• What you need to do: Within the material below, how many lines carry the word "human"? Answer with a single number.

• Provided data:
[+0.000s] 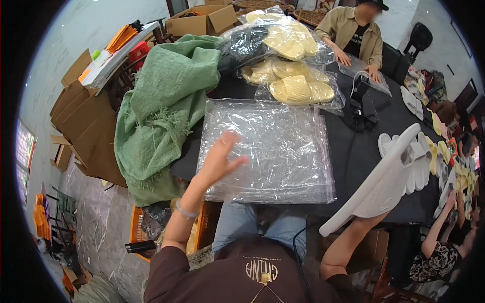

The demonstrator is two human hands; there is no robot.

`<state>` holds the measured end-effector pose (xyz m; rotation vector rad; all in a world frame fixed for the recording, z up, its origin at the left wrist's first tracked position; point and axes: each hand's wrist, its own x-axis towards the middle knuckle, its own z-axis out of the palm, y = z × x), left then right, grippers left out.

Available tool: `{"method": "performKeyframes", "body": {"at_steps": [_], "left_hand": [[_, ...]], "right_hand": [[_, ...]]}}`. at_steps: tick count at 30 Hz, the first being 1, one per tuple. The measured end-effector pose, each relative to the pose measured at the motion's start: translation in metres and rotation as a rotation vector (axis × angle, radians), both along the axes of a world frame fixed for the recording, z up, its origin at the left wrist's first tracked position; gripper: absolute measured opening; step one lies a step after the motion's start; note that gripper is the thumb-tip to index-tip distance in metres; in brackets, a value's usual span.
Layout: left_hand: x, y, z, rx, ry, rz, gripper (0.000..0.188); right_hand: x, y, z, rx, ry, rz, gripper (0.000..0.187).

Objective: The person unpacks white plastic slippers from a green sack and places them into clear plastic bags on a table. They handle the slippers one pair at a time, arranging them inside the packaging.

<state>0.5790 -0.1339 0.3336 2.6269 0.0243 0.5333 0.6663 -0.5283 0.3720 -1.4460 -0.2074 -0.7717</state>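
Observation:
My left hand (221, 160) hovers over a stack of clear plastic bags (273, 151) lying flat at the table's front. Its fingers are spread, slightly blurred, and nothing is in them. On the right, a white slipper (374, 184) is held up at a slant, its toe end raised. My right forearm (348, 245) reaches behind this slipper, which hides the fingers gripping it. Beyond the bags, yellow slippers (302, 90) lie packed in clear plastic. More white slippers (417, 164) rest on the table just past the raised one.
A green woven sack (166, 101) drapes over the table's left side, beside cardboard boxes (88, 131). A black device with a cable (361, 103) stands right of the bags. Across the black table (353, 146), a person (353, 38) handles a plastic bag. Several slippers line the right edge.

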Motion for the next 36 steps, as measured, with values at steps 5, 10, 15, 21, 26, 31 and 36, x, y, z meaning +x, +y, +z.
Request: {"method": "performKeyframes", "body": {"at_steps": [5, 10, 15, 21, 26, 31, 36], "left_hand": [[-0.013, -0.042, -0.01, 0.2, 0.205, -0.379, 0.07], [-0.009, -0.05, -0.031, 0.293, 0.089, -0.339, 0.046], [-0.017, -0.063, -0.005, 0.314, -0.081, -0.293, 0.042], [-0.029, -0.073, -0.01, 0.338, 0.183, -0.348, 0.053], [-0.03, -0.054, 0.033, 0.193, 0.156, -0.218, 0.047], [-0.022, 0.015, 0.012, 0.17, -0.097, 0.337, 0.039], [-0.048, 0.052, -0.13, -0.027, -0.138, 0.157, 0.051]], "right_hand": [[0.013, -0.017, -0.006, -0.404, -0.079, -0.194, 0.062], [0.009, -0.024, -0.004, -0.5, -0.175, -0.14, 0.066], [0.006, -0.032, -0.006, -0.446, -0.062, -0.135, 0.065], [0.007, -0.015, 0.006, -0.3, -0.047, -0.012, 0.06], [0.004, 0.022, 0.03, 0.385, 0.219, 0.268, 0.052], [-0.007, 0.119, 0.085, -0.42, 0.142, 0.496, 0.022], [-0.017, 0.279, 0.003, -0.858, -0.023, 0.636, 0.024]]}}
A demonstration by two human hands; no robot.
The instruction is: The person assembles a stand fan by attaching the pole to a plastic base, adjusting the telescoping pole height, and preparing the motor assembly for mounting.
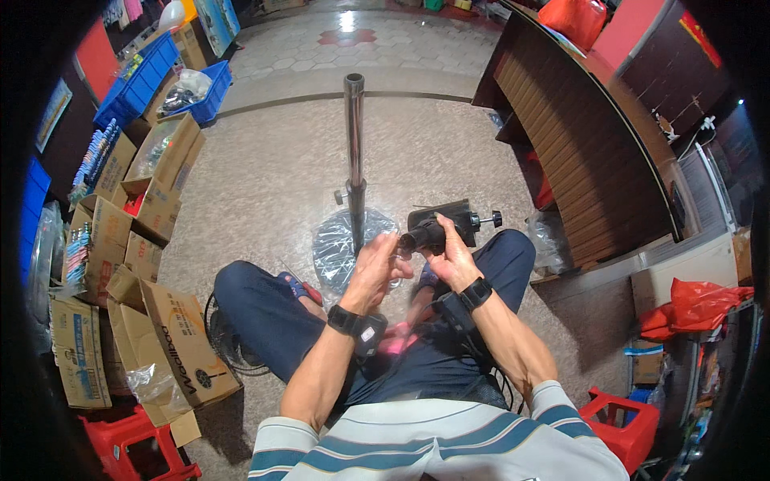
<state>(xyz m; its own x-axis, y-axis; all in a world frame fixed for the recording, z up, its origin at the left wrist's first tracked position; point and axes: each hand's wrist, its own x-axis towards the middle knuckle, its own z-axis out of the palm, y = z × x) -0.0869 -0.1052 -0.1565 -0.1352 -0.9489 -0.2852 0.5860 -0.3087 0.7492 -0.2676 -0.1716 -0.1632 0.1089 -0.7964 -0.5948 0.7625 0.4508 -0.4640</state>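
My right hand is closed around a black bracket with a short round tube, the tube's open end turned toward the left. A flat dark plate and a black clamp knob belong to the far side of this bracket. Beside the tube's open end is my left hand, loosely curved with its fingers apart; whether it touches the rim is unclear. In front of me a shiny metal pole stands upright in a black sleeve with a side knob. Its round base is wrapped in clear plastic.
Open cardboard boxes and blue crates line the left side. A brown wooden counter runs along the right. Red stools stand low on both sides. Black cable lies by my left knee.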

• Response area: 2